Archive for July 29, 2015

Wednesday, July 29, 2015 [Tweets] [Favorites]

App Store Invoice JavaScript Injection

Darren Pauli (via Ole Begemann):

“After we received no serious reply, we released the data,” Mejri told El Reg in an email. Apple did not respond to a request for comment, and it’s not clear if the vulnerability has been addressed.

In a nuthsell, the bug works like this: you change the name of your iThing to include JavaScript code, then download or purchase an app from either the Mac or iTunes stores. Apple's systems generate an invoice, and email it to you and make a copy available online from your store account.

That JavaScript code stashed in your device name will be embedded in the invoice, so opening it in a browser will execute it, allowing it to attempt to do bad things like hijack your Apple account. Sellers and Apple staff viewing a copy of the invoice will also get attacked.
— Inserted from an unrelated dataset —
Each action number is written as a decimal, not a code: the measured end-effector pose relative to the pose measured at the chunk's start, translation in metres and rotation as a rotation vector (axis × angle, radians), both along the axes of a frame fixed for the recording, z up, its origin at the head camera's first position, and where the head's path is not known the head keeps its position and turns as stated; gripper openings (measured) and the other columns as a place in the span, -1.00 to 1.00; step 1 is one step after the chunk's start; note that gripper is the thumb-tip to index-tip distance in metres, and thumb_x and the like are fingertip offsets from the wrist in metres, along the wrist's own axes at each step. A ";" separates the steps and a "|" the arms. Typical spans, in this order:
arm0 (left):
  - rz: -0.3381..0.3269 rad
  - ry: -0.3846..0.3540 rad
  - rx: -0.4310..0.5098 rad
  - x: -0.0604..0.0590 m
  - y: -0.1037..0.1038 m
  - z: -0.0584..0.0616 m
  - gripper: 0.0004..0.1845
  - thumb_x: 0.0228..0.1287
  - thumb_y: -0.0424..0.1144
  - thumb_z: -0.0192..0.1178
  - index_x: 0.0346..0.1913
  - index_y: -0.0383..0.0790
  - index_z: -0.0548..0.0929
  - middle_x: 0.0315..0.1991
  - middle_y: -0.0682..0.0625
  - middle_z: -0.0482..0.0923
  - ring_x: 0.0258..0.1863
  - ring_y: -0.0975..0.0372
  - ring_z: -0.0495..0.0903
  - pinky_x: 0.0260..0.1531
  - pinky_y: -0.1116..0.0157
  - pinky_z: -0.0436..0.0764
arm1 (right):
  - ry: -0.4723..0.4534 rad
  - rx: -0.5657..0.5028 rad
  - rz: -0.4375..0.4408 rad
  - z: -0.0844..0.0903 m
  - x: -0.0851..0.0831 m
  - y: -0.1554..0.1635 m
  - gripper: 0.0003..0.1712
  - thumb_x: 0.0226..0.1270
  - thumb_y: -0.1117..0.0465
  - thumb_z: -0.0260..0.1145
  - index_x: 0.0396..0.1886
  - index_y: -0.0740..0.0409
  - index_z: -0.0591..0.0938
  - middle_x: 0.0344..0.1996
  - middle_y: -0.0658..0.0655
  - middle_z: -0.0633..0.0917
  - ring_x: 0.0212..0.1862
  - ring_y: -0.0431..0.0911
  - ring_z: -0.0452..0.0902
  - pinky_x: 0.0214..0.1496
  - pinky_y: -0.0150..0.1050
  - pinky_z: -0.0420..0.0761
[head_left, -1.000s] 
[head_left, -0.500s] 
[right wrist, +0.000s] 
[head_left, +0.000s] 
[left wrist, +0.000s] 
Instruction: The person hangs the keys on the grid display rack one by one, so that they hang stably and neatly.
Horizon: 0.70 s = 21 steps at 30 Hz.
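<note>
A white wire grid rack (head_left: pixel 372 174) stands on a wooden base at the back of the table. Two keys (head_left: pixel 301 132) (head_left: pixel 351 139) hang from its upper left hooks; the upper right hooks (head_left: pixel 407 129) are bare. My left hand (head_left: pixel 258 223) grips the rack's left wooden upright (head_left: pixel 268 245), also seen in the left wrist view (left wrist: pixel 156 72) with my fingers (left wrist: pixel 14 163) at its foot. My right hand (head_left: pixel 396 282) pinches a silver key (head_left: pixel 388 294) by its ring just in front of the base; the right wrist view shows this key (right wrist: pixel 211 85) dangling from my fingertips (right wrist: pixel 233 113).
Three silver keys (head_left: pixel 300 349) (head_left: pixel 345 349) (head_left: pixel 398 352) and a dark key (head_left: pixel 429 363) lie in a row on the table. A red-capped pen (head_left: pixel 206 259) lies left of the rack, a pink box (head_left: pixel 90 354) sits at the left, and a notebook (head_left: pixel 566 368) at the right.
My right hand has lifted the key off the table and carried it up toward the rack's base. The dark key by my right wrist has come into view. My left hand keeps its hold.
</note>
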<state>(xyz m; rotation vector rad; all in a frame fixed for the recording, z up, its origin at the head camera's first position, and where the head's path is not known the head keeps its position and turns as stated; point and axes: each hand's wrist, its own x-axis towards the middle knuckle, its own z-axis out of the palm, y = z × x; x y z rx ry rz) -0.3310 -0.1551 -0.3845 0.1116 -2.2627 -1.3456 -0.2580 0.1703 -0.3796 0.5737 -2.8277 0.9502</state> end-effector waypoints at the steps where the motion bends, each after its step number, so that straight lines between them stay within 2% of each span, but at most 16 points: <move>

Google Cloud Storage Nearline Graduates to General Availability

Avtandil Garakanidze (via @arqbackup):

We’re introducing on-demand I/O to allow you to increase I/O in situations where you need to retrieve data from a Google Cloud Storage Nearline bucket faster than the provisioned 4 MB/s read throughput per TB of data stored. On-demand I/O delivers improved throughput when you need it and you only get charged for what you use. You now can access your data in seconds, while relying on predictable data recovery.

NSValue and Boxed Expressions

Alex Denisov (via iOS Dev Weekly):

Few hours ago I finally finished with my patch to Clang. It took a lot of time, but for me it is the most interesting and challenging OSS contribution so far.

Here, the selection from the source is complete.